The effect of everolimus in combination with radiation and fluorouracil (5-FU) on rectal cancer patients was evaluated during the phase I/II clinical trial. The MTD for everolimus was 10 mg. the patients were treated with everolimus14 days before and during chemoradiotherapy (four weeks). No significant complete pathological response was observed (Table 2) [59].
Everolimus in combination with radiation was studied during a phase-I clinical trial for the treatment of locally advanced prostate cancer. The study determined that MTD of everolimus is 7.5 mg/day, while due to the minor side effects (Dose-limiting toxicity occurred in two out of fifteen patients) the administration of a smaller dose (5 mg/day was) recommended [60]. In parallel with this study other reports also mentioned that everolimus is well tolerable below 10 mg/day (Table 2) [61].
A clinical trial phase-I investigated the combination of everolimus, cisplatin, and pelvic radiotherapy for the treatment of locally advanced cervix cancer. In this study patients received everolimus 7 days prior and during the radiotherapy or brachytherapy (2.5, 5, and 10 mg/day) and the MTD was determined to be 5 mg/ day (Table 2) [62].
A trial phase-I and two clinical trials phase-II investigated the administration of everolimus for the treatment of glioblastoma multiform (GBM). All these studies applied a treatment regimen composed of everolimus, radiotherapy and, temozolomide. Clinical trial phase-I indicated that MTD of everolimus is 10 mg/day (70 mg/week) (Table 2) [63]. A phase-II clinical trial indicated that everolimus does not improve the efficacy of standard chemoradiotherapy with radiotherapy/temozolomide. Moreover, the study indicated the administration of 70 mg/week (MTD = 10 mg/day) of everolimus leads to moderate toxicity [64]. Another similar clinical trial phase-II indicated that the addition of everolimus (10 mg/day, 70 mg) to standard chemoradiotherapy does not improve progression-free survival (Table 2) [65].
The feasibility of everolimus combination with thoracic radiotherapy followed by consolidation chemotherapy in untreated non-small-cell lung cancer (NSCLC) was also investigated. The patients were treated with 50 mg/week of everolimus (according to other studies). The treatment appears to be safe and feasible while the authors recommend close observation for pulmonary toxicity [66].

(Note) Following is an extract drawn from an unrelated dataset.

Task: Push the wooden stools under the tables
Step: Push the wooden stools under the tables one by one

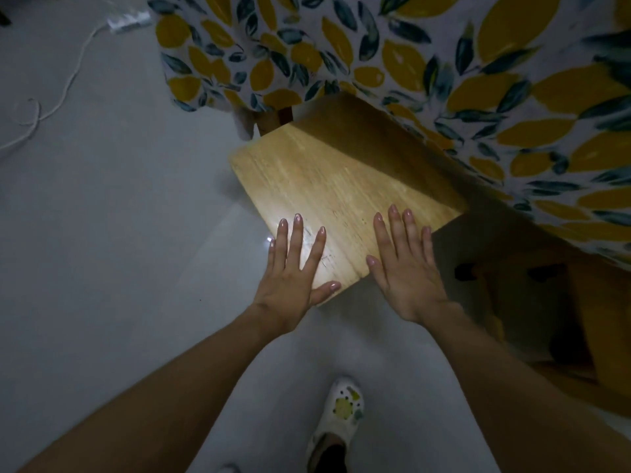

Voxtalisib (SAR245409, XL765)
Voxtalisib is a dual PI3K/mTOR inhibitor (Fig. 2). The effect of voxtalisib has been evaluated against a panel of glioblastoma multiform (GBM) cell lines and xenografts in combination with temozolomide [67]. A phase-I clinical trial evaluated the effect of voxtalisib on patients with high-grade glioblastoma in combination with temozolomide, with or without irradiation. The administration of voxtalisib was evaluated to be safe with MTD of 90 mg/day and moderate inhibition of PI3K/mTOR signaling pathway (Table 2) [68].
Dactolisib (NVP-BEZ235)
Dactolisib, an imidazo[4,5-c]quinoline analog, is a dual PI3K/mTOR inhibitor and inhibits radiation-induced DSBs repair by inhibition of DNA-dependent protein kinase catalytic subunit (DNA-PKcs) and ataxia-telangiectasia mutated (ATM) in GBM cell lines [69]. Cerniglia et al. studied the effect of dactolisib in head and neck cancer cells (Fig. 2) [70]. Dactolisib impressively increased radio-sensitivity in HNSCC cells and weakened the DNA repair processes by decreasing the DNA-dependent protein kinase, catalytic subunit (DNA-PKCS) phosphorylation. Dactolisib therapy induces autophagy and the combination of this compound with radiation in the presence of autophagy inhibitors enhanced cell death (Table 1) [71].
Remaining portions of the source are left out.